#### Exercise description:
Copy every line below where the string "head" is found.

---------------

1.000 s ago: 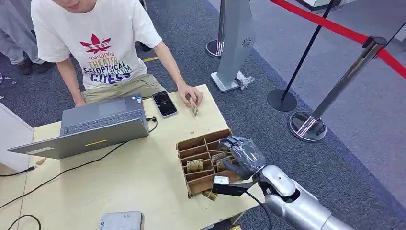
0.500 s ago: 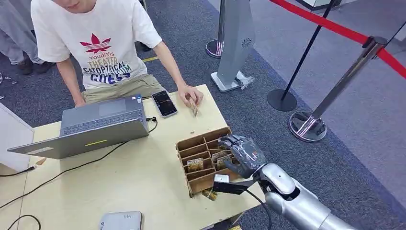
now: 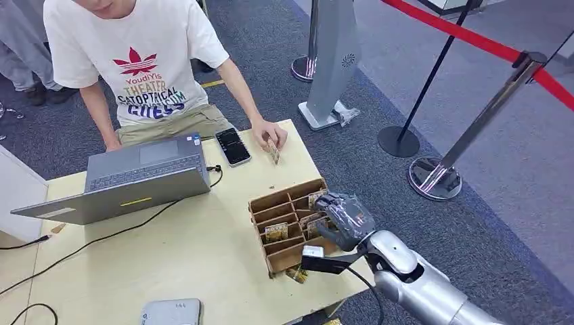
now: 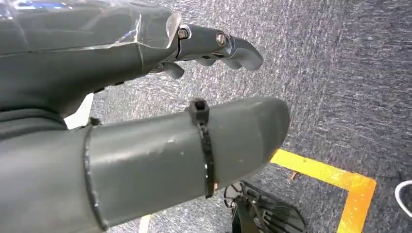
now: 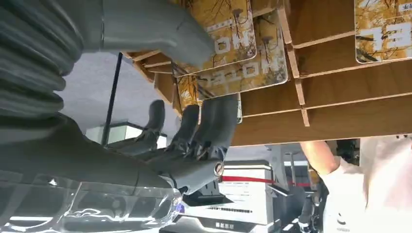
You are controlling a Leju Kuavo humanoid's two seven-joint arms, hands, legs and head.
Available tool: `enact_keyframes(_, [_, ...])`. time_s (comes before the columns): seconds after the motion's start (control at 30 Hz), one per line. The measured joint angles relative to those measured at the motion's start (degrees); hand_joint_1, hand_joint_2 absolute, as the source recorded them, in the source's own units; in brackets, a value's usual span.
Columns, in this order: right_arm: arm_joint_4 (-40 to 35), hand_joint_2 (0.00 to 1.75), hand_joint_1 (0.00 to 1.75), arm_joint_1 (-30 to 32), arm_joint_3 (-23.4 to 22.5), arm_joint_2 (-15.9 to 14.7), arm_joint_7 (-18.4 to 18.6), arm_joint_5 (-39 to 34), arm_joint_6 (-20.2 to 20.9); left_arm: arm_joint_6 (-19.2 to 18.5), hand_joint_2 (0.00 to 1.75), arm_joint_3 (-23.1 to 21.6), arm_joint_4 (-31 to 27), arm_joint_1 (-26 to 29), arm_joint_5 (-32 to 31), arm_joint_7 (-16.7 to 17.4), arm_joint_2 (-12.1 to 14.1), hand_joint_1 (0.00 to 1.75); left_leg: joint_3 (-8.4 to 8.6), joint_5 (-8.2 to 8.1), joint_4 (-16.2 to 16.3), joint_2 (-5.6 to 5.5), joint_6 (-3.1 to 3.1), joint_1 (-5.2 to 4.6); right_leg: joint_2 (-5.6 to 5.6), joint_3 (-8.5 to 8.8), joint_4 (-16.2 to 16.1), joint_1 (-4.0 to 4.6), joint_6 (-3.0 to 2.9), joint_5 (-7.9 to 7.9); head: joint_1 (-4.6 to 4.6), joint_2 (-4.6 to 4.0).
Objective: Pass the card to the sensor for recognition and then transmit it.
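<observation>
Right hand [image 3: 342, 218] is down in the cardboard tray [image 3: 269, 203], thumb and fingers [image 5: 214, 124] closing around a card [image 5: 233, 53]; firm grip? Can't tell. Next: lift it out cleanly.

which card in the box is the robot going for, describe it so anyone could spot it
On the wooden table stands a cardboard divider box. In its right-hand slots, the right hand pinches a yellow-brown card. Unlike the card one column left, this one sits between thumb and fingers.

Grey carpet floor [image 3: 379, 176], light wooden table [image 3: 189, 250], red-belt stanchions [image 3: 474, 128]
</observation>
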Motion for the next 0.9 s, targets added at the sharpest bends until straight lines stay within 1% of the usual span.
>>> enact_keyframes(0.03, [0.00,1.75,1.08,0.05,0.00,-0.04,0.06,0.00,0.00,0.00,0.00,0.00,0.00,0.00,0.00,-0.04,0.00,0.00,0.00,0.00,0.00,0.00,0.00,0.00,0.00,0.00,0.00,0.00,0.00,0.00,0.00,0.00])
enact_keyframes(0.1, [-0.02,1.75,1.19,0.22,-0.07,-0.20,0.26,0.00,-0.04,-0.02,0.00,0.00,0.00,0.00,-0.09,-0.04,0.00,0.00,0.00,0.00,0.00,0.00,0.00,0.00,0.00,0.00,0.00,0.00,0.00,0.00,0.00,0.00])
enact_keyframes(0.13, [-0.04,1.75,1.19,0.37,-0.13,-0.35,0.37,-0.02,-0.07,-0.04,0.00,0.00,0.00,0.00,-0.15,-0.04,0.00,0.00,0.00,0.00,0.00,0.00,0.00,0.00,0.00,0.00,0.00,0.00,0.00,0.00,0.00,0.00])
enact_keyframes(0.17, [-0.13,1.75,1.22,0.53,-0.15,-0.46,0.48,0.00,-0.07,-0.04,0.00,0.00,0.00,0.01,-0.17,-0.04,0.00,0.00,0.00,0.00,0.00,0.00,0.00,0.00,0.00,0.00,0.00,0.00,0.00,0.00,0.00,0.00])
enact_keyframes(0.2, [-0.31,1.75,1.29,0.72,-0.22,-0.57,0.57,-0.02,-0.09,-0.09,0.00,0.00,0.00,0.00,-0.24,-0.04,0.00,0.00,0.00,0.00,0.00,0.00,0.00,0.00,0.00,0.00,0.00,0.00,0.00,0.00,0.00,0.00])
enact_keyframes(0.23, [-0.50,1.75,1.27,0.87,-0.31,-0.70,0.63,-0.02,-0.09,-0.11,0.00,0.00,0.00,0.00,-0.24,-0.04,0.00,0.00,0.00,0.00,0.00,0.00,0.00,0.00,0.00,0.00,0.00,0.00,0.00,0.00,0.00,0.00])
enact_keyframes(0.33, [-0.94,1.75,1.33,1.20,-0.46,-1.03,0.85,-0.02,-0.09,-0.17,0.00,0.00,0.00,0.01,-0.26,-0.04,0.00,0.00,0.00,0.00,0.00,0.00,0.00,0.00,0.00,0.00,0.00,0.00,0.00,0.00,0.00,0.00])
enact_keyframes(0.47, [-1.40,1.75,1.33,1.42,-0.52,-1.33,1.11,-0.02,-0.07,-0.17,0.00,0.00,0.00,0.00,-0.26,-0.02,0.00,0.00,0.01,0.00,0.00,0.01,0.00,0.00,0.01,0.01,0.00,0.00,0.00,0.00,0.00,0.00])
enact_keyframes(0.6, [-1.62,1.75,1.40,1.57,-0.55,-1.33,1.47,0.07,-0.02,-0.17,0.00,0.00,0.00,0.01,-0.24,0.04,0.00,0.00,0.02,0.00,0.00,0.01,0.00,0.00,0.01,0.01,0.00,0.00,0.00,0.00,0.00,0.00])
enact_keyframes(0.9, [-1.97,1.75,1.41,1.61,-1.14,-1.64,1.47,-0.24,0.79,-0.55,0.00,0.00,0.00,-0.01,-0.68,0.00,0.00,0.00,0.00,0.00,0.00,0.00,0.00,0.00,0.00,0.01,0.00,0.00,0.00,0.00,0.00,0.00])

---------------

#### Reply:
You are controlling a Leju Kuavo humanoid's two seven-joint arms, hands, legs and head.
Columns, in this order: right_arm: arm_joint_4 (-40 to 35), hand_joint_2 (0.00 to 1.75), hand_joint_1 (0.00 to 1.75), arm_joint_1 (-30 to 32), arm_joint_3 (-23.4 to 22.5), arm_joint_2 (-15.9 to 14.7), arm_joint_7 (-18.4 to 18.6), arm_joint_5 (-39 to 34), arm_joint_6 (-20.2 to 20.9); left_arm: arm_joint_6 (-19.2 to 18.5), hand_joint_2 (0.00 to 1.75), arm_joint_3 (-23.1 to 21.6), arm_joint_4 (-31 to 27), arm_joint_1 (-26 to 29), arm_joint_5 (-32 to 31), arm_joint_7 (-16.7 to 17.4), arm_joint_2 (-12.1 to 14.1), hand_joint_1 (0.00 to 1.75); left_leg: joint_3 (-8.4 to 8.6), joint_5 (-8.2 to 8.1), joint_4 (-16.2 to 16.3), joint_2 (-5.6 to 5.5), joint_6 (-3.1 to 3.1), joint_1 (-5.2 to 4.6); right_leg: joint_2 (-5.6 to 5.6), joint_3 (-8.5 to 8.8), joint_4 (-16.2 to 16.1), joint_1 (-4.0 to 4.6), joint_6 (-3.0 to 2.9), joint_5 (-7.9 to 7.9); head: joint_1 (-4.6 to 4.6), joint_2 (-4.6 to 4.0).

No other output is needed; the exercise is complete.